By describing Ellsberg’s childhood and early interest in the Cold War, Sheinkin illustrates the roots of Ellsberg’s dedication to freedom and democracy that initially led him to support the war in Vietnam. Growing up during World War II, Ellsberg was “horrified” by the images of war he saw in movie theaters, and he was deeply impacted by the “terrifying air-raid drills” conducted at his school (44). As a teenager and young adult, he admired President Truman’s “commitment to supporting democracies and containing Soviet influence from spreading further” (8), and he initially believed that the war in Vietnam was part of this “noble cause.” However, he soon began having doubts about the validity of the war. One of his first major tasks related to the early war effort was to collect “grisly details” of Viet Cong attacks to convince President Johnson to begin a bombing campaign against North Vietnam. Ellsberg knew that innocent civilians would die in those attacks and “felt a moment of doubt” (44). However, he still concluded that the all-important fight against communism justified the violence.

This section also introduces the theme of The Ethics of Whistleblowing by discussing Ellsberg’s initial disdain for people who leaked government secrets. Thanks to his position as an insider, Ellsberg knew that the US government was lying to the public about Vietnam from the start, but he also felt that “secrecy was an essential element of military operations” and “really looked down” on those who wouldn’t respect this (31). Initially, he believed that the goal of stopping the rise of communism justified the war in Vietnam and the government’s secrets. However, as he began to understand the United States’ other motives for escalating and prolonging the war—namely, the government’s fear of losing face by admitting defeat—he considered these lies and secrets to be morally wrong. The complete change in Ellsberg’s position over time highlights his struggle with becoming a whistleblower since it made him reevaluate his notions of patriotism and morality. Ultimately, he adopted an ends-justify-the-means mentality toward government secrecy, since he felt the government’s secrets were unethical and harming the American people.

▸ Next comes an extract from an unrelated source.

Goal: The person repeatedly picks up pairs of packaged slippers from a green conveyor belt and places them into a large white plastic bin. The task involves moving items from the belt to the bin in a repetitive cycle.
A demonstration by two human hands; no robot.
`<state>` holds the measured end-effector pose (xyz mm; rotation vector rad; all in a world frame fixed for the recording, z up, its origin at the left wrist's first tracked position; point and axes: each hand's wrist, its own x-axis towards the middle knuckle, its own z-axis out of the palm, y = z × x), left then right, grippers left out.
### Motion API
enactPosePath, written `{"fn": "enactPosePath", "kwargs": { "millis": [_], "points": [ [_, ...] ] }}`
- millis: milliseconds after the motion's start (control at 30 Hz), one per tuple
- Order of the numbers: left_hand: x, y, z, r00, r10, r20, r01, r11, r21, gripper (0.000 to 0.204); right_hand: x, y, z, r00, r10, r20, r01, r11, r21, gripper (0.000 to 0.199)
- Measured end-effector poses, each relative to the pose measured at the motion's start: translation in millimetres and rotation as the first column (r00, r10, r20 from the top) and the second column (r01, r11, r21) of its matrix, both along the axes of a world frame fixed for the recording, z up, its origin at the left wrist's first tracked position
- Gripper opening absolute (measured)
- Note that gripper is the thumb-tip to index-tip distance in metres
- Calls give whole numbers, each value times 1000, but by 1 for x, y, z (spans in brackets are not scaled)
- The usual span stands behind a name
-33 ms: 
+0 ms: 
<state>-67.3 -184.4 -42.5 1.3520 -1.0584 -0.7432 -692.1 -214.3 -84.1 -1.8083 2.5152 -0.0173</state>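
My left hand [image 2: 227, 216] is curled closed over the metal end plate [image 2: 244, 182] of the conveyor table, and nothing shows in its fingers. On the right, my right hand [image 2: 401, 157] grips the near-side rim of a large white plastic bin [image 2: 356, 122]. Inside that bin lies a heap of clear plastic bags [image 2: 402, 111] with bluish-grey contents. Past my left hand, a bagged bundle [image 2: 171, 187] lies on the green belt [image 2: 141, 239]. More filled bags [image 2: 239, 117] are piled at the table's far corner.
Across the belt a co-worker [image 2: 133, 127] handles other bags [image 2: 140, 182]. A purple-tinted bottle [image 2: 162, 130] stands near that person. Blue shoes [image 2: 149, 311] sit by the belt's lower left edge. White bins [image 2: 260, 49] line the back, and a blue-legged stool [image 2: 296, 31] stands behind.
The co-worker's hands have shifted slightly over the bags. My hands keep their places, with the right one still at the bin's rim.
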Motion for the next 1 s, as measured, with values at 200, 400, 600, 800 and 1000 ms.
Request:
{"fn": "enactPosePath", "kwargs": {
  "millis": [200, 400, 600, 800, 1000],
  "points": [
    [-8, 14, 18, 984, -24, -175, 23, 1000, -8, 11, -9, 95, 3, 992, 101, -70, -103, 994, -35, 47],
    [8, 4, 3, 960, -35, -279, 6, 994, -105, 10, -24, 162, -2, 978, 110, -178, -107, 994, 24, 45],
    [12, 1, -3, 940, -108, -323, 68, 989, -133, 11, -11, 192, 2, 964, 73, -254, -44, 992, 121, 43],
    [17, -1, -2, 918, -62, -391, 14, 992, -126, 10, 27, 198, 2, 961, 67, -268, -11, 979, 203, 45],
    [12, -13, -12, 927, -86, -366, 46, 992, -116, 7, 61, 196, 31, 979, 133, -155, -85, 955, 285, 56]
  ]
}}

By providing context on Vietnam’s history of colonialism and the long fight for independence, the book illustrates how the war was doomed to fail from the start. The US and Vietnam were essentially fighting different wars. Each country had a unique “perspective” that made the war look “completely different” to each of them. For more than 100 years, Vietnam was subject to the oppression and exploitation of French colonists. The North Vietnamese were incredibly motivated by the idea of independence; many had dedicated their entire lives to the revolution. For the US, on the other hand, the war in Vietnam was “a distant battlefield of the Cold War” (32). This context also reveals the depth of the hypocrisy of US involvement. While supposedly fighting communism in the name of freedom, the US opposed Vietnamese independence and worked to subvert elections they knew communist leader Ho Chi Minh would win.

The book also delves into Ellsberg’s personal life, particularly his relationship with Patricia Marx. It explores how his involvement in the war not only shaped the course of history but also deeply affected his personal life. His relationship with Patricia helps Ellsberg see the harm in the war and adds a poignant layer to his narrative.